Due giorni dopo fa il pompiere: «Il numero dei casi stimati in Cina è molto più alto di quelli confermati e la mortalità di 100 persone su un miliardo e mezzo di abitanti è molto bassa». Ma il virus corre e arriva veloce in Italia, dove il primo paziente è del 20 febbraio e una settimana dopo i dati parlavano di 424 contagi e otto morti. Il 13 febbraio, il professore sostiene che «in Italia solo un anziano su due fa il vaccino antinfluenzale per colpa delle fake news sui vaccini». Casualmente, stava partecipando a un simposio di Sanofi Pasteur, colosso farmaceutico francese.
Una settimana prima, le fantomatiche fake news colpiscono lui.

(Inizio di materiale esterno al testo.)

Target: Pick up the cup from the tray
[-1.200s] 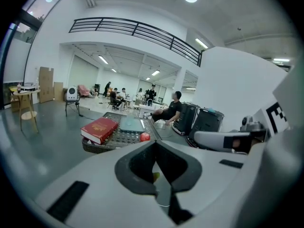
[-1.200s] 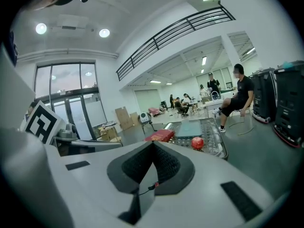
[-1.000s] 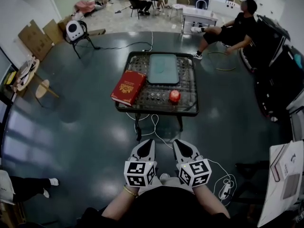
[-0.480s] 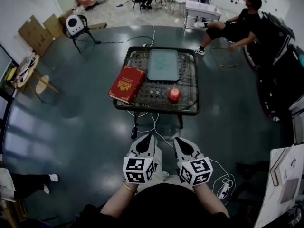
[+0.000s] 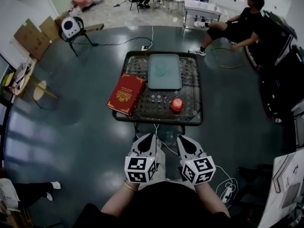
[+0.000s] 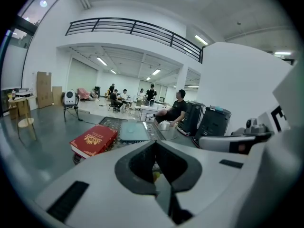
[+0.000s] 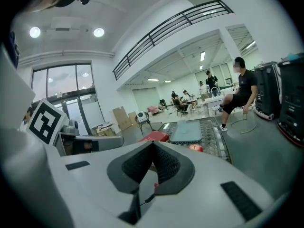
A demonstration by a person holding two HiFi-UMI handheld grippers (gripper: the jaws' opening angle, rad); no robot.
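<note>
A clear cup point(image 5: 160, 69) stands on a grey-green tray point(image 5: 172, 82) at the far middle of a low mesh-topped table point(image 5: 192, 113). Both grippers hang low in front of the person's body, well short of the table. The left gripper point(image 5: 147, 137) is shut with nothing between its jaws, and the right gripper point(image 5: 183, 139) is shut and empty too. In the left gripper view the tray point(image 6: 134, 132) lies ahead beyond the closed jaws. The right gripper view shows the tray point(image 7: 186, 133) ahead with the cup point(image 7: 181, 122) faint on it.
On the table a red book point(image 5: 126, 94) lies left of the tray and a red apple point(image 5: 176, 105) sits near the front edge. White cables point(image 5: 159, 136) trail on the floor under the table. A person point(image 5: 232, 25) sits at the far right beside black equipment point(image 5: 280, 80).
The table has come nearer and lower in the head view as the person stepped toward it. Both grippers stay shut and side by side.
</note>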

Ospite di Omnibus, su La7, l’epidemiologo si lamenta che La Stampa, cui aveva dato un’intervista, avrebbe forzato nel titolo il suo pensiero e smentisce di aver dichiarato che ci sia «rischio zero». «Ho solo detto che aver bloccato i voli con la Cina ha fatto diminuire il rischio» spiega.

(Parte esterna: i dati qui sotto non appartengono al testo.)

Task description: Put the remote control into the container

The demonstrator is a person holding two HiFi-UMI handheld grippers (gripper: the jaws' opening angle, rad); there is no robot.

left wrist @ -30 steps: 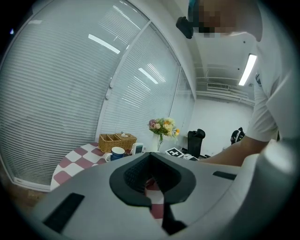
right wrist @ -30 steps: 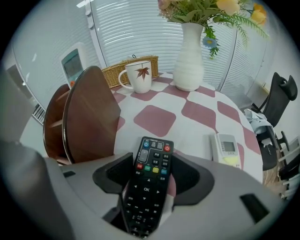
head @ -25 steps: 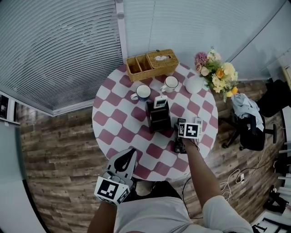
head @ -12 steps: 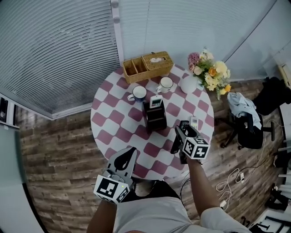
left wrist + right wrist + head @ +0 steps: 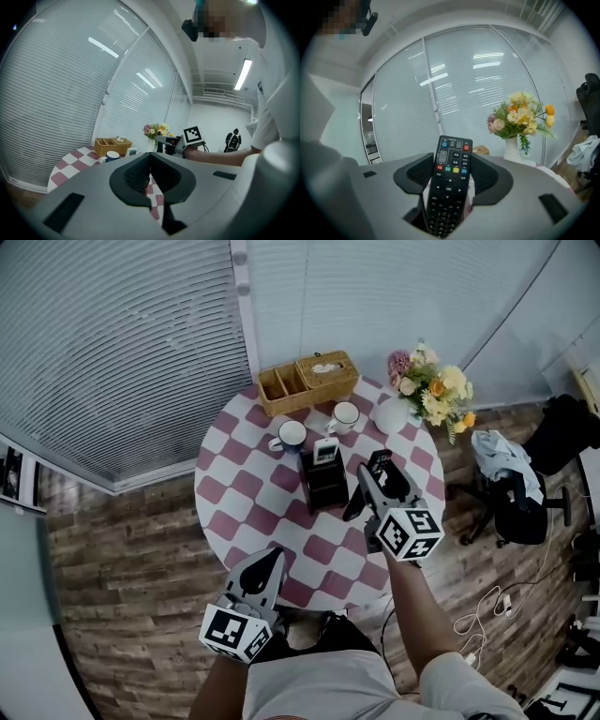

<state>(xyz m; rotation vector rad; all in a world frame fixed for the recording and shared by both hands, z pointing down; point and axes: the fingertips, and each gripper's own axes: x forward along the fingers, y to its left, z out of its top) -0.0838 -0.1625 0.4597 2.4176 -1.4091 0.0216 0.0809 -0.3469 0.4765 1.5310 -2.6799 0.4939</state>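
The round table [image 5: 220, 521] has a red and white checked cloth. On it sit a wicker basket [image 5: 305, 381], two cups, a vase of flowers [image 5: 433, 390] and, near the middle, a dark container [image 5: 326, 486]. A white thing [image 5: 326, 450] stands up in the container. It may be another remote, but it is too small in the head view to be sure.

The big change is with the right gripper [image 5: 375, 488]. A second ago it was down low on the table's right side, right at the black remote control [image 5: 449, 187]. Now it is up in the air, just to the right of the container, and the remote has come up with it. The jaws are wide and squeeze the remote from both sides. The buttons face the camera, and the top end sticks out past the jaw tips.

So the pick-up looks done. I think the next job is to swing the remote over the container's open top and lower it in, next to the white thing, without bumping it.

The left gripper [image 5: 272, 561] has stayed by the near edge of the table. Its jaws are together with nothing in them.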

Il 22 febbraio, con la gente che svuota i supermercati, si fa più cauto: «Ci aspettiamo altri casi, la priorità è individuare subito i focolai» e non sono da disprezzare «misure di distanziamento sociale» (Ansa Tv). Anche lui si distanzia dal suo ottimismo iniziale. Il 25 febbraio, in conferenza stampa con Angelo Borrelli, capo della Protezione civile, semina paura sul misterioso «paziente zero»: «Non è stato identificato non per negligenza, ma perché questa patologia spesso ha pochi sintomi e quindi questa persona con un po’ di febbre e un po’ di tossetta avrà contagiato delle persone».

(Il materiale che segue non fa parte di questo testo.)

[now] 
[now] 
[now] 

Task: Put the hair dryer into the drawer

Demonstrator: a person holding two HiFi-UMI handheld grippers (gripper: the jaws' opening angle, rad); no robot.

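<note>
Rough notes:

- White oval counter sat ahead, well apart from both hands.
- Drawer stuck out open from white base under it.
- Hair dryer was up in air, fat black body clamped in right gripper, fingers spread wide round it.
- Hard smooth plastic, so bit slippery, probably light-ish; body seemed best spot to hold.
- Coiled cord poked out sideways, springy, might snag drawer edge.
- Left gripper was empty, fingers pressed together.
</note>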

Preso atto che con la «tossetta» del vicino siamo nelle mani di Dio, bisogna dire che l’Iss è oggettivamente un punto di riferimento valido per tutte le Asl e le Regioni, oltre che per le aziende che chiedono controlli e certificazioni, specie sui processi produttivi (acque minerali, farmaci). All’Istituto lavorano circa 1.900 persone a tempo indeterminato tra dirigenti, ricercatori (750) e tecnici. Oltre a 150 lavoratori a termine.
Come si ricava dall’ultima relazione dei sindaci, nel 2019 c’è stato un avanzo di gestione di 28 milioni ed entrate per 167 milioni (in massima parte trasferimenti dal ministero). Nel bilancio previsionale 2020, le spese per il personale caleranno leggermente (114 milioni) e peseranno per il 62 per cento delle spese correnti. Negli ultimi anni l’Iss è stato commissariato due volte: nel 2014-2015 e nel primo semestre 2019. In entrambi i casi il commissario è poi diventato direttore, prima Walter Ricciardi e poi, l’estate scorsa, Silvio Brusaferro.
Quest’ultimo è stato scelto dall’ex ministro Giulia Grillo su consiglio del suo capo di gabinetto Guido Carpani, ed è difficile non riconoscergli un tratto umano notevole. I problemi comunque ci sono: l’Iss dovrebbe aumentare gli introiti da consulenze e nell’ultima relazione della Corte dei conti del 20 giugno 2019 (sui conti 2017), i magistrati contabili chiedono «più trasparenza» (oggi le informazioni necessarie sono tutte sul sito internet) e «più coerenza nelle spese e nella ricerca di economie di scala». Oltre a mettere nero su bianco che l’ultimo commissariamento era illegittimo perché c’era tutto il tempo di sostituire Ricciardi.
In ogni caso, a parte Rezza nell’etere, gli italiani ricorderanno l’Iss per il decalogo su come comportarsi con il virus cinese. È semplice e di buon senso, eppure poco ascoltato. Al punto sette si consiglia di usare la mascherina «solo se sospetti di essere malato o assisti persone malate». Al punto nove: «contatta il Numero verde 1500 se hai febbre o tosse e sei tornato dalla Cina da meno di 14 giorni». A ogni ora del giorno e della notte risponde una segreteria telefonica che pare registrata da Corrado Guzzanti quando interpreta Vulvia di Rieducational channel, e che invita a richiamare più tardi. Ci dovremo preoccupare davvero quando comparirà l’invito «citofonare Rezza» (se non è in tv).